Task
Each line below that contains "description" should be counted. Give only the total.

Information provided
────────────────────

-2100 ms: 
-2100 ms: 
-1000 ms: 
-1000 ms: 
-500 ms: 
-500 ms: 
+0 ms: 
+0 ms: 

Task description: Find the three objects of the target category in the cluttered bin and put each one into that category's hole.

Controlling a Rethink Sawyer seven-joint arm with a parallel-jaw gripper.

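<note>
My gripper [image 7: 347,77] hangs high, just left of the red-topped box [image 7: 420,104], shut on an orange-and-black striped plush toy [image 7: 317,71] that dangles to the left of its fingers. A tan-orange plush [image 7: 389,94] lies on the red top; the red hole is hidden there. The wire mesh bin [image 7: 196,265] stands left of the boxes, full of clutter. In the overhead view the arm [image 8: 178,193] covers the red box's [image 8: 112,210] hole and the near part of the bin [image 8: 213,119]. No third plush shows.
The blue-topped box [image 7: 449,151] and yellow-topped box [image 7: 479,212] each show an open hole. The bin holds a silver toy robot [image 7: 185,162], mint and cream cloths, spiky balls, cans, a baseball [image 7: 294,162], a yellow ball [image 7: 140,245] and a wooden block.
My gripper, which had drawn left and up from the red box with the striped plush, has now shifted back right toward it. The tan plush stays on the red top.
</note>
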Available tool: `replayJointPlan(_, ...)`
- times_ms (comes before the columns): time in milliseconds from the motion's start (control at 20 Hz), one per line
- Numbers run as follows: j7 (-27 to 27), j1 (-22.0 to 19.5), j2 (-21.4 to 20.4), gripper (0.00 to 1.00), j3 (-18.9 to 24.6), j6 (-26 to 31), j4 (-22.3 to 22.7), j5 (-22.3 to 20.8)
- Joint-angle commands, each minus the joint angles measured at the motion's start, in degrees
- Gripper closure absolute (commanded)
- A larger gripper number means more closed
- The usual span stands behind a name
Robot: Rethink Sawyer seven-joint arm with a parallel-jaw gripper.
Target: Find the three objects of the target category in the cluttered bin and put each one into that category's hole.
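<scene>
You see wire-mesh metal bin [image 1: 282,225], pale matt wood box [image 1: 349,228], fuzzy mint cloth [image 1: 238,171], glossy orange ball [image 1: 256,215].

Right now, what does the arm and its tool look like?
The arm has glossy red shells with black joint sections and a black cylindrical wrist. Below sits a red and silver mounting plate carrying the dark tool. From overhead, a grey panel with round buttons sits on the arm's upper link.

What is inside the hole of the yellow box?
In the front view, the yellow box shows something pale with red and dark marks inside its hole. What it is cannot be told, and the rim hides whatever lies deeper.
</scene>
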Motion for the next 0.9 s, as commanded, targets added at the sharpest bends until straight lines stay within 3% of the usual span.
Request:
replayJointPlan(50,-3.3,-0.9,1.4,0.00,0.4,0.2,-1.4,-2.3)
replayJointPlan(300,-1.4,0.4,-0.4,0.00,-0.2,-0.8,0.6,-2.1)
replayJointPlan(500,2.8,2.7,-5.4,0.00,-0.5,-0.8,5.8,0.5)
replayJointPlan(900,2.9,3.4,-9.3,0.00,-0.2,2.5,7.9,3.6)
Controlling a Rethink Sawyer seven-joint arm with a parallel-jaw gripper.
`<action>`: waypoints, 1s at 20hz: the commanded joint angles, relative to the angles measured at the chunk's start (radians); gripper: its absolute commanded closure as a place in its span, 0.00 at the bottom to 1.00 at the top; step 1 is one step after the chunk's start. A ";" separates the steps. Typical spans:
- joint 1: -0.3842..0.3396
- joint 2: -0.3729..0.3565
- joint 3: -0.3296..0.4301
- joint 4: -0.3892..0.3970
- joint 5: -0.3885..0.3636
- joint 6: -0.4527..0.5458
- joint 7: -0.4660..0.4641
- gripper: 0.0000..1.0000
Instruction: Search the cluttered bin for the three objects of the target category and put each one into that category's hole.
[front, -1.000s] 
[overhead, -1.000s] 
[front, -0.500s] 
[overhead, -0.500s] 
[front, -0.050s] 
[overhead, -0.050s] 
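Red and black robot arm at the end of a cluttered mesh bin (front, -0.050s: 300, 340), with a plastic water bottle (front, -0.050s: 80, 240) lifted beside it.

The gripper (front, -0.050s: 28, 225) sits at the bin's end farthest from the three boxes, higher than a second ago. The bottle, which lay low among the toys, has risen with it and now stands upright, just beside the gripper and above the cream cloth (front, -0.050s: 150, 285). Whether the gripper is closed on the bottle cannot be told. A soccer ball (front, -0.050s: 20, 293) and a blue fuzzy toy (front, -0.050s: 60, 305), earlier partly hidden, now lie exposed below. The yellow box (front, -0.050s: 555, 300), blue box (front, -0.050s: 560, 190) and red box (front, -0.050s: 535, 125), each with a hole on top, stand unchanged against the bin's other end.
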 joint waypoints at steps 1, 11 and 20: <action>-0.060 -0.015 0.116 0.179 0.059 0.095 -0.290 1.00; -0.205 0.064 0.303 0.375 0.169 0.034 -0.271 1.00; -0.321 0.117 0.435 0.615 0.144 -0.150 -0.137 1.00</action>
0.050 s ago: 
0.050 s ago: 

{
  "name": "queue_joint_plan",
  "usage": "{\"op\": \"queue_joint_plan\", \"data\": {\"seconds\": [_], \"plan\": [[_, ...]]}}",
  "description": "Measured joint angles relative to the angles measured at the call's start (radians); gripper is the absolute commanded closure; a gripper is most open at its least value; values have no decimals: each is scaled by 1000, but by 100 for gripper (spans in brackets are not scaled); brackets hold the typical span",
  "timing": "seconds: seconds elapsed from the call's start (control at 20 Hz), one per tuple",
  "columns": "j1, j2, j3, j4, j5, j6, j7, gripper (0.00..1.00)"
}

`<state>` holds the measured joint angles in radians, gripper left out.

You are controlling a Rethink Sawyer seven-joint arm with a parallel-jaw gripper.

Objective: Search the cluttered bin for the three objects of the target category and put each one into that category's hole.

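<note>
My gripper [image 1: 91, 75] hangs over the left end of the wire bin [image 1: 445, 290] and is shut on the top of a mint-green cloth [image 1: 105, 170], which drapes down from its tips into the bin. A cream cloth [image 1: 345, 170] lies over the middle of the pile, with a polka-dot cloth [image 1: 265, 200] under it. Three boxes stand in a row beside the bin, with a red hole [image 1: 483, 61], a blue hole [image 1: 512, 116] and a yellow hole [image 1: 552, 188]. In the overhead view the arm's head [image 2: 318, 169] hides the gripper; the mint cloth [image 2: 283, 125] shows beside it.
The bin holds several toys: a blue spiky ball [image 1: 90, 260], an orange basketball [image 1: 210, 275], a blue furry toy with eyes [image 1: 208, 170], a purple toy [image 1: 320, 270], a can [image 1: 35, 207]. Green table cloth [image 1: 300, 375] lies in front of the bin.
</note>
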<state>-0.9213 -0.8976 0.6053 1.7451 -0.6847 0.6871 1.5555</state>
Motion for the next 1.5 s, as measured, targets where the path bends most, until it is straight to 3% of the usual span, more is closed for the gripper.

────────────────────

Solution to this task
2